**Your instructions:** Could you set down every record exactly as it appears?

Data for this exercise: Begin

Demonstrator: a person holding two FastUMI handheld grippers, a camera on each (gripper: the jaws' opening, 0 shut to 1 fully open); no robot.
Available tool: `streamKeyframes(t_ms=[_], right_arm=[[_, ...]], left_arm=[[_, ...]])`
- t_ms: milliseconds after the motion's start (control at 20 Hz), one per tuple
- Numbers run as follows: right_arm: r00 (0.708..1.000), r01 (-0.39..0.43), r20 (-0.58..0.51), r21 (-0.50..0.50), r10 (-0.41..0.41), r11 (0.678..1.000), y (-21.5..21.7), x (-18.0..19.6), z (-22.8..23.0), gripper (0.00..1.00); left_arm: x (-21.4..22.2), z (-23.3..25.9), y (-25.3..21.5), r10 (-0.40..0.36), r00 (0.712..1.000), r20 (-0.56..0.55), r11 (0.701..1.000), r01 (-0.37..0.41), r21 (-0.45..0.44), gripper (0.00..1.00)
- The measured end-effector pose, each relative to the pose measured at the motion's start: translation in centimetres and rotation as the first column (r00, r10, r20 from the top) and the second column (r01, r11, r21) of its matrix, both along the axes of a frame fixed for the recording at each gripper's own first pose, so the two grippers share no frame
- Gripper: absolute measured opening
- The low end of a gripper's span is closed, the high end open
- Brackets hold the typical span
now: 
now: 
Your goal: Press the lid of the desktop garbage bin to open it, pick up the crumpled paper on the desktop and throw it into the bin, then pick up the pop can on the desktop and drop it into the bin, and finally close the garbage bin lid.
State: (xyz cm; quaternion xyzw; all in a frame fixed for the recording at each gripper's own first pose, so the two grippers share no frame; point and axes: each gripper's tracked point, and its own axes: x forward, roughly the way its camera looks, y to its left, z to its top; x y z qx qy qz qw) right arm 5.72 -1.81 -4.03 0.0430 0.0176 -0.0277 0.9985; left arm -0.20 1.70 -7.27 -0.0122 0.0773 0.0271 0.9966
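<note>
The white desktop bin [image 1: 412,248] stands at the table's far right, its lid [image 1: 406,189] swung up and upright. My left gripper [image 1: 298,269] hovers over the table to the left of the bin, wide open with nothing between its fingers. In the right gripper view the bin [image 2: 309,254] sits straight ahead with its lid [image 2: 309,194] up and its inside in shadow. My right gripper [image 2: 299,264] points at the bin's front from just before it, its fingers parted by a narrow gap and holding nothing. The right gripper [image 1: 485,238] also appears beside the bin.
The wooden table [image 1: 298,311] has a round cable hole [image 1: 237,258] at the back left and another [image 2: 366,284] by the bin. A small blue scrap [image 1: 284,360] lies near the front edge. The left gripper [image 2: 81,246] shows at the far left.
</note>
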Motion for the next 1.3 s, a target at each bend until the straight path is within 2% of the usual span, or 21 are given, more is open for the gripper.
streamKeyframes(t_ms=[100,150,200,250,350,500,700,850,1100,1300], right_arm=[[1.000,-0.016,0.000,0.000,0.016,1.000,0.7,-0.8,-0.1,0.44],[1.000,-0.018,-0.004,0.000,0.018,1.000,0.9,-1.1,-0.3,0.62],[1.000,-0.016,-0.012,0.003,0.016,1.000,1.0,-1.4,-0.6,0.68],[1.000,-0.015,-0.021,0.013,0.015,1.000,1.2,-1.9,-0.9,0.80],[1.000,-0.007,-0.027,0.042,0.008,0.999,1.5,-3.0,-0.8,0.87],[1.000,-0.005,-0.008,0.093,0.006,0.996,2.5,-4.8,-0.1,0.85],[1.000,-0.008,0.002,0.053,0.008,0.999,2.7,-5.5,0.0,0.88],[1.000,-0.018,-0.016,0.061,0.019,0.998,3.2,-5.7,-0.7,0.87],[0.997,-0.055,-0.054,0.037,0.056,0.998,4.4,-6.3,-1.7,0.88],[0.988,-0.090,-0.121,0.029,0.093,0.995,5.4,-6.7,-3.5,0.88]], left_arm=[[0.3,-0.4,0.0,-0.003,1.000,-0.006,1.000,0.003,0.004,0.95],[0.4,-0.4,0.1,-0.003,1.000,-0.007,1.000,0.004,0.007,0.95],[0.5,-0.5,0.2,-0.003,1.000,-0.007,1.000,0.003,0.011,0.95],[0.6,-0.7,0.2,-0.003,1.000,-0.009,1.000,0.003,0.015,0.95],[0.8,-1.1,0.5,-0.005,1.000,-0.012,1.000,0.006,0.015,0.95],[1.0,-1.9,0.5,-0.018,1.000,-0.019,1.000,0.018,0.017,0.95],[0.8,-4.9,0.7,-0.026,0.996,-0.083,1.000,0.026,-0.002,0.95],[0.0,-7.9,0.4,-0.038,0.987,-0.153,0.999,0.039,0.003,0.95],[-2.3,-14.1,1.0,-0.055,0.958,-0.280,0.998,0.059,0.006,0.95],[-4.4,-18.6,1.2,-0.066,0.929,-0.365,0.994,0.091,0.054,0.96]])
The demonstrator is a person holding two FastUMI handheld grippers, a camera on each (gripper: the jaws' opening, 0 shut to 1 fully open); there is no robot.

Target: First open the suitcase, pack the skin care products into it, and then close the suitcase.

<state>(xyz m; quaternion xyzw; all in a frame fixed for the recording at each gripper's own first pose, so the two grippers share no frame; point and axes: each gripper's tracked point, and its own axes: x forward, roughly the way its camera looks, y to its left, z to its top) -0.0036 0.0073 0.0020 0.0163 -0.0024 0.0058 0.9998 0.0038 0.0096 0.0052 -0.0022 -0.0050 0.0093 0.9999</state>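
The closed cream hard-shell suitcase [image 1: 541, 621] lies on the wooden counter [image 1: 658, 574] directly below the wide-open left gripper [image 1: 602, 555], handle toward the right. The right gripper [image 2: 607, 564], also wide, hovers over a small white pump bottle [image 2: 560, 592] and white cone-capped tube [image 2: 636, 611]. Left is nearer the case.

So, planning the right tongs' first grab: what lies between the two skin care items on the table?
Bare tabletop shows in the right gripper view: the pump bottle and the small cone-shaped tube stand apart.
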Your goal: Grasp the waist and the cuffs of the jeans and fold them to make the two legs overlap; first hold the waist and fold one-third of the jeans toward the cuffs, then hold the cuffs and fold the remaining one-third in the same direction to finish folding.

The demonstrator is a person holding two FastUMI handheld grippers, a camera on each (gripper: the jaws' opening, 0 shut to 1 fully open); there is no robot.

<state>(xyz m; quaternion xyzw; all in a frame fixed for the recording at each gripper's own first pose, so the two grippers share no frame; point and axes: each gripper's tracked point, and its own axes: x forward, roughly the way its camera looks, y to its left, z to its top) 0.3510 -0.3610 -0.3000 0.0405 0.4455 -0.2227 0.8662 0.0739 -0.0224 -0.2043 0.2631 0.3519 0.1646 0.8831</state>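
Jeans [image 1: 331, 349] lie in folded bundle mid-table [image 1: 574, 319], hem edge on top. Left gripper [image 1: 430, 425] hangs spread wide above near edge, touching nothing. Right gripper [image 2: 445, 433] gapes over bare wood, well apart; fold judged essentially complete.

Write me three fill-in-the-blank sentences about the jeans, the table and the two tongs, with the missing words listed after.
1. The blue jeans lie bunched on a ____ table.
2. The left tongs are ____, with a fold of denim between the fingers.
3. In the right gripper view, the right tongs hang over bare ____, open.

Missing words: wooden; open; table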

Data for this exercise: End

**Answer to this problem:**
Demonstrator: a person holding two FastUMI handheld grippers, a camera on each (gripper: the jaws' opening, 0 shut to 1 fully open); no robot.
Available tool: `streamKeyframes(t_ms=[_], right_arm=[[_, ...]], left_arm=[[_, ...]])`
- t_ms: milliseconds after the motion's start (control at 20 Hz), one per tuple
- Numbers run as follows: right_arm: r00 (0.708..1.000), r01 (-0.39..0.43), r20 (-0.58..0.51), r21 (-0.50..0.50), r10 (-0.41..0.41), r11 (0.678..1.000), y (-21.5..21.7), x (-18.0..19.6), z (-22.8..23.0), gripper (0.00..1.00); left_arm: x (-21.4..22.2), z (-23.3..25.9), y (-25.3..21.5), r10 (-0.40..0.36), r00 (0.712..1.000), r20 (-0.56..0.55), r11 (0.701..1.000), r01 (-0.37..0.41), r21 (-0.45..0.44), gripper (0.00..1.00)
- The measured end-effector pose, each relative to the pose measured at the motion's start: translation in centimetres and rotation as the first column (r00, r10, r20 from the top) and the second column (r01, r11, r21) of its matrix, both along the axes of a frame fixed for the recording at each gripper's own first pose, so the two grippers share no frame
- Gripper: absolute measured opening
- The low end of a gripper's span is closed, the high end open
- Brackets hold the typical span
now: 
now: 
Your goal: Press the lid of the desktop garbage bin to open it, pick up the crumpled paper on the desktop and throw it into the bin, then pick up the pop can on the desktop and drop it into the bin, and finally close the garbage bin lid.
State: (xyz cm; quaternion xyzw; all in a frame fixed for the recording at each gripper's own first pose, so the two grippers share no frame; point and axes: each gripper's tracked point, and its own axes: x forward, roughly the way its camera looks, y to its left, z to its top; x y z qx qy qz qw) right arm 5.72 -1.81 -4.03 0.0430 0.0176 -0.0277 0.9985; left arm -0.20 1.70 -7.27 -0.0122 0.0773 0.0271 0.9966
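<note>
The white desktop bin [image 1: 412,248] stands at the table's far right, its lid [image 1: 406,189] swung up and upright. My left gripper [image 1: 298,269] hovers over the table to the left of the bin, wide open with nothing between its fingers. In the right gripper view the bin [image 2: 309,254] sits straight ahead with its lid [image 2: 309,194] up and its inside in shadow. My right gripper [image 2: 299,264] points at the bin's front from just before it, its fingers parted by a narrow gap and holding nothing. The right gripper [image 1: 485,238] also appears beside the bin.
The wooden table [image 1: 298,311] has a round cable hole [image 1: 237,258] at the back left and another [image 2: 366,284] by the bin. A small blue scrap [image 1: 284,360] lies near the front edge. The left gripper [image 2: 81,246] shows at the far left.
</note>
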Motion for the next 1.3 s, a target at each bend until the straight path is within 2% of the usual span, or 21 are given, more is open for the gripper.
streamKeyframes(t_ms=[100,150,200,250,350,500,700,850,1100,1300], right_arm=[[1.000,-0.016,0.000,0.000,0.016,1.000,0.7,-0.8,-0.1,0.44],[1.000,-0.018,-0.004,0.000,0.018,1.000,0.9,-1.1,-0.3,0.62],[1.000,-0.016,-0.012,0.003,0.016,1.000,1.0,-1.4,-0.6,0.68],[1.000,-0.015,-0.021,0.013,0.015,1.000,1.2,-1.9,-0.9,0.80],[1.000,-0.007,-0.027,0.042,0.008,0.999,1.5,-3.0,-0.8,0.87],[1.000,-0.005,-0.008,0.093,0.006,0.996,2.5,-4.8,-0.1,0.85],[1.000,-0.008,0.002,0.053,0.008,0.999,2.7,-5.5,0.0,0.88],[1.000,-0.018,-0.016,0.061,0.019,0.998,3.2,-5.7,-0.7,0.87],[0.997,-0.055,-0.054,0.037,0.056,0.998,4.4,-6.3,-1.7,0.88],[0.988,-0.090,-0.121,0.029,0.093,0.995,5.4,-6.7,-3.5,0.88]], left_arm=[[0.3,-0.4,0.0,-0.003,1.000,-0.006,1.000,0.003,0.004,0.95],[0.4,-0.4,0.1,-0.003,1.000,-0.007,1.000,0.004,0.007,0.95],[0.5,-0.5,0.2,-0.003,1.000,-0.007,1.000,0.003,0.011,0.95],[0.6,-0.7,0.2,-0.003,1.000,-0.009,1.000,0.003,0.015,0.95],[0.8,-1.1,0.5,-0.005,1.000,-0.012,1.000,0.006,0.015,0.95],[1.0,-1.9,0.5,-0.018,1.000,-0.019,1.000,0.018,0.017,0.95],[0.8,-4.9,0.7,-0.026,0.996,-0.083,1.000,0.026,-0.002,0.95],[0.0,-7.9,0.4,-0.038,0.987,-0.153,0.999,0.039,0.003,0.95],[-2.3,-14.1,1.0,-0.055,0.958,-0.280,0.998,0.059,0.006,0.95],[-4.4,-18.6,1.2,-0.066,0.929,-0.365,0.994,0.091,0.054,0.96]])
The demonstrator is a person holding two FastUMI handheld grippers, a camera on each (gripper: the jaws' opening, 0 shut to 1 fully open); there is no robot.

Target: First open the suitcase, pack the skin care products into it, and then close the suitcase.

<state>(xyz m; quaternion xyzw; all in a frame fixed for the recording at each gripper's own first pose, so the two grippers share no frame; point and axes: each gripper's tracked point, and its own axes: x forward, roughly the way its camera looks, y to its left, z to its top) -0.0036 0.0073 0.0020 0.0163 -0.0024 0.0058 0.9998 0.0038 0.0096 0.0052 -0.0022 -0.0050 0.0093 0.9999</state>
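The closed cream hard-shell suitcase [image 1: 541, 621] lies on the wooden counter [image 1: 658, 574] directly below the wide-open left gripper [image 1: 602, 555], handle toward the right. The right gripper [image 2: 607, 564], also wide, hovers over a small white pump bottle [image 2: 560, 592] and white cone-capped tube [image 2: 636, 611]. Left is nearer the case.

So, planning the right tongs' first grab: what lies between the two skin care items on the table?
Bare tabletop shows in the right gripper view: the pump bottle and the small cone-shaped tube stand apart.
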Your goal: Grasp the waist and the cuffs of the jeans and fold them to make the two legs overlap; first hold the waist and fold one-third of the jeans toward the cuffs, then hold the cuffs and fold the remaining one-third in the same direction to finish folding.

The demonstrator is a person holding two FastUMI handheld grippers, a camera on each (gripper: the jaws' opening, 0 shut to 1 fully open); there is no robot.

<state>(xyz m; quaternion xyzw; all in a frame fixed for the recording at each gripper's own first pose, so the two grippers share no frame; point and axes: each gripper's tracked point, and its own axes: x forward, roughly the way its camera looks, y to its left, z to its top) 0.3510 -0.3610 -0.3000 0.0405 0.4455 -0.2227 0.8662 0.0739 -0.0224 -0.2043 0.2631 0.3519 0.1646 0.8831</state>
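Jeans [image 1: 331, 349] lie in folded bundle mid-table [image 1: 574, 319], hem edge on top. Left gripper [image 1: 430, 425] hangs spread wide above near edge, touching nothing. Right gripper [image 2: 445, 433] gapes over bare wood, well apart; fold judged essentially complete.

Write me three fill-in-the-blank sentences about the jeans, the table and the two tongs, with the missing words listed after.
1. The blue jeans lie bunched on a ____ table.
2. The left tongs are ____, with a fold of denim between the fingers.
3. In the right gripper view, the right tongs hang over bare ____, open.

Missing words: wooden; open; table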

The exercise calls for nothing further.